DIFERENCIAS ENTRE EL PRF Y EL PRP.

1. El PRF se obtiene de sangre autologa centrifugada y el PRP utiliza


anticoagulantes para mantener el estado líquido, lo cual no es favorable.
2. El PRF se mantiene en una matriz de fibrina con factores de crecimiento que
se liberan el tiempo luego de la cirugía, posee una cuenta de leucocitos
mayor y es moldeable ya que tiene la forma gelatinosa.
3. La matriz de fibrina es la principal diferencia y ventaja que tiene el PRF
encima del PRP, actúa como andamio tridimensional para los leucocitos,
plaquetas y factores de crecimiento, esta matriz permite que los contenidos
sean liberados de manera lenta, asi los beneficios de reparación están
presentes por más tiempo hasta 7 dias luego de la cirugía.
4. Es beneficiable la maleabilidad y el volumen del PRF, ya que puede ocupar
espacio donde el PRP no.
5. Células que se encuentran en la periferia pueden usar este andamio para
penetrar el sitio de acción lo que no es posible con la naturaleza liquida del
PRP, y es vital para la osteogenesis y la angiogénesis.

TIPOS DE PRF.

1. Sólido.
2. Líquido.

El PRF se somete a una centrifugación de 708g y en 2014 el Dr. Choukroun cambió


el uso de tubos de ensayo de vidrio a plástico, ya que disminuyen la posibilidad de
formación de coágulos indeseables. Este protocolo con menor fuerza de
centrifugación a 208g es llamado APRF o PRF Avanzado, estas formas solidas de
PRF son variables lo que permiten formarlos o cortarlos para usarlos en injertos de
huesos o presionarlos en forma chata para usarlos como membrana.

El IPRF se centrifuga mas lento, en 60g por mas revoluciones por minuto pero por
menos tiempo, lo que resulta en una suspensión que puede ser manipulada por
PRP, pero mantiene la habilidad de forma una matriz lentamente una vez aplicada
en el tejido.

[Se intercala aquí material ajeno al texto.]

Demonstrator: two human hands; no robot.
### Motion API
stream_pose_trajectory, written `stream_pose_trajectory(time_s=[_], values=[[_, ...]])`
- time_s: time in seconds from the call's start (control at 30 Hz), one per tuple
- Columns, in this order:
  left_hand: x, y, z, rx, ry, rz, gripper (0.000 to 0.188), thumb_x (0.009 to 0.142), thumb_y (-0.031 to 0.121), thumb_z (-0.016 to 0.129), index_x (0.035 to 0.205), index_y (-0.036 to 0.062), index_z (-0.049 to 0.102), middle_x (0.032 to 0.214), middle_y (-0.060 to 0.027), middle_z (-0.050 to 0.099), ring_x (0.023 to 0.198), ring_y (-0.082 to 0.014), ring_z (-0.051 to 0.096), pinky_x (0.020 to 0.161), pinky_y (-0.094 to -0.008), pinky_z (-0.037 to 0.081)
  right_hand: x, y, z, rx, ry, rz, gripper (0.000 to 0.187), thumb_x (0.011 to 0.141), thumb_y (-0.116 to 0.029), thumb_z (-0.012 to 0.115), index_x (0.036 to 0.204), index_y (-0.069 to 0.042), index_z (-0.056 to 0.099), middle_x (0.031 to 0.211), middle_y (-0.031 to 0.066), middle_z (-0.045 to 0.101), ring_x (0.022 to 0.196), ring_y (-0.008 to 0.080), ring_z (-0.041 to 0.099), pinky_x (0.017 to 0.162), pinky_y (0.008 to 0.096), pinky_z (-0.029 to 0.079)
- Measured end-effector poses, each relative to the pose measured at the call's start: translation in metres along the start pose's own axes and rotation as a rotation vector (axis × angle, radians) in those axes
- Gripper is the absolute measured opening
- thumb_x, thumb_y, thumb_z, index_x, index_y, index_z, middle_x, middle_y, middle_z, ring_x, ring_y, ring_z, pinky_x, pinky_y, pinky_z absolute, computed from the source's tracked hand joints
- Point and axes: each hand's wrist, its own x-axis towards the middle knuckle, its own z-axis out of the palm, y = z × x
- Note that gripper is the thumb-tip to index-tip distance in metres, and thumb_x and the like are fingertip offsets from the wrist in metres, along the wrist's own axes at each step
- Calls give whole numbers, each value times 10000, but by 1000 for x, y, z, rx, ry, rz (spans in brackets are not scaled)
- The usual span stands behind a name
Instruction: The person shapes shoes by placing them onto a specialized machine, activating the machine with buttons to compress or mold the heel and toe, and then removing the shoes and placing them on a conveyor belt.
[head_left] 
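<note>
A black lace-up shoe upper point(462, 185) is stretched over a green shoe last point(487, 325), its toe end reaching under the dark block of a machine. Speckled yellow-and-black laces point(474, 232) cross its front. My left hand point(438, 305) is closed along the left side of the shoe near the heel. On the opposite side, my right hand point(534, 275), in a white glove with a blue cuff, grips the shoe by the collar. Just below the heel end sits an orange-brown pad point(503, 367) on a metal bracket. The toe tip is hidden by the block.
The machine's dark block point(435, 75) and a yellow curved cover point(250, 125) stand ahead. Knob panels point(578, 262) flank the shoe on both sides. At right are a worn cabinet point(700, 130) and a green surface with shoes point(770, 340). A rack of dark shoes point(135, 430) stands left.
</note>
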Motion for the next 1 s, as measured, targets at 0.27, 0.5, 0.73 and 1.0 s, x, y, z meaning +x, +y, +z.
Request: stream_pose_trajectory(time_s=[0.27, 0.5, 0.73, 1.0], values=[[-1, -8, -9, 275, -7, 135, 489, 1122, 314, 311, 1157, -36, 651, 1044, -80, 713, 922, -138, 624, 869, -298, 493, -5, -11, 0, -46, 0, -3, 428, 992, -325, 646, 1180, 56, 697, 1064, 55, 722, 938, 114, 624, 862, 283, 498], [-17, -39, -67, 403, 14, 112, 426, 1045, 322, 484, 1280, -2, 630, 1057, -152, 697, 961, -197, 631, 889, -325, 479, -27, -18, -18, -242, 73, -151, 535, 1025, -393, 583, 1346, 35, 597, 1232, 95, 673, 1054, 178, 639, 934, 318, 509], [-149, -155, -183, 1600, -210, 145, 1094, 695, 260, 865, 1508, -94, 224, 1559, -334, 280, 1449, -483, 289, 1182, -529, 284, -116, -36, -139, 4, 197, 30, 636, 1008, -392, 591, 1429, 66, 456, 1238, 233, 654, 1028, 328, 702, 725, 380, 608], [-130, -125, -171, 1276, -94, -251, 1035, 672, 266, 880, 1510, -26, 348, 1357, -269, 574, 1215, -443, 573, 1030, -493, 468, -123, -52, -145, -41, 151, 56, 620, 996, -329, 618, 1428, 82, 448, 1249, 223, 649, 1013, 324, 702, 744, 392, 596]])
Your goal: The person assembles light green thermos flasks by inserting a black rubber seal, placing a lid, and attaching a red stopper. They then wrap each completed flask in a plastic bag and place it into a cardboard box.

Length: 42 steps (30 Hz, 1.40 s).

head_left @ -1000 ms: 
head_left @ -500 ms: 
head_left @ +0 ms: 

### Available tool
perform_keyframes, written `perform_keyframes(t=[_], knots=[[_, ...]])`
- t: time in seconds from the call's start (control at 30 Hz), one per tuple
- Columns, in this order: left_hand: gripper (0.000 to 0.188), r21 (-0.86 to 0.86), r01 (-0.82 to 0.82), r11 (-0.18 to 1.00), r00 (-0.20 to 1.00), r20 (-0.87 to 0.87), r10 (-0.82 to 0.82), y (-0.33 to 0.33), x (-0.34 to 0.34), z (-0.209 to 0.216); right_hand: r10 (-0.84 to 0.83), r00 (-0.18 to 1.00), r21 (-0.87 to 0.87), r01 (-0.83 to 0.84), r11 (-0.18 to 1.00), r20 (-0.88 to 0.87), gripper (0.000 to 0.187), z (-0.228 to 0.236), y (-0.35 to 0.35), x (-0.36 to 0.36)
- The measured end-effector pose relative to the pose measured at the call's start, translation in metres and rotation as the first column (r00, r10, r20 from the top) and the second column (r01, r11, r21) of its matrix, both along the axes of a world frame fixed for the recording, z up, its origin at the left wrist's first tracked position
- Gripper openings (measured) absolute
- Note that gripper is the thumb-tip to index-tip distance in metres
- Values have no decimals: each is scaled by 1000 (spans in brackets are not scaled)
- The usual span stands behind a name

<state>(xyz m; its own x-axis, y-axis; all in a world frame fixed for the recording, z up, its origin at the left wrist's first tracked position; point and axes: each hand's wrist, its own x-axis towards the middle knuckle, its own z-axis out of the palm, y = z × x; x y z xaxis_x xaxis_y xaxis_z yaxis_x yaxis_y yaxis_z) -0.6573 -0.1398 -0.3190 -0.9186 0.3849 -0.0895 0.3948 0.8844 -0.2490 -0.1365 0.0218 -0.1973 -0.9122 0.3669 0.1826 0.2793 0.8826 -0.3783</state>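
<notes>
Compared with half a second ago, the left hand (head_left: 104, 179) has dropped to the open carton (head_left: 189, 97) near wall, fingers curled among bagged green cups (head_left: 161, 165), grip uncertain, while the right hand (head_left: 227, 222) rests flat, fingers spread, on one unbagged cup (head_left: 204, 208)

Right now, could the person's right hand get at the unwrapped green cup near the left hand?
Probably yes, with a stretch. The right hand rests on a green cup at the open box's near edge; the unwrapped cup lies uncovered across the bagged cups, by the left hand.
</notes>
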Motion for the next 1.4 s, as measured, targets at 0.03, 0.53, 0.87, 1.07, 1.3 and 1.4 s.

Esta forma de PRF puede ser inyectada en espacios profundos de
tejido, heridas abiertas o mezclado con materiales de injerto como partículas de
hueso para formar estequibon, lo que se traduce a hueso pegajoso por su
consistencia.

COLORES PARA DIFERENTES TIPOS DE CENTRIFUGADO.

A-PRF: Se va a obtener el clot o el coagulo como tal, se puede obtener membrana y


plot, lo que viene siendo un tapón. Es de color rojo.
S-PRF: Se puede utilizar para realizar el Sticky bone, y para hacer grandes
membranas.
I-PRF: Se conserva específicamente para tratamientos en ortopedia y estética.

APLICACIONES DEL PRF EN CIRUGIA BUCAL Y MAXILOFACIAL.

1. Implantología: Se utilizan los implantes osteointegrados de Sticky bone,


2. Regeneración Tisular Guiada: Se utiliza para el aumento y regeneración del
tejido conectivo donde se puede utilizar el A-PRF como membrana y esta se
sutura al periostio.
3. Aumento del Reborde Alveolar: Se puede utilizar bloque o Sticky bone, y a
la misma vez la membrana para suturar.
4. Preservación Alveolar: Se utiliza el plot o tapón.
5. Levantamiento del Seno Maxilar: Se utiliza el sticky bone como material de
relleno.
Y con todas las propiedades del PRF en dado caso de haber una perforación de
la membrana esta se regenera sin ningún problema.
También se ve su uso en la rehabilitación por patologías, como la osteonecrosis
que es bastante común y hasta en aplicaciones estéticas.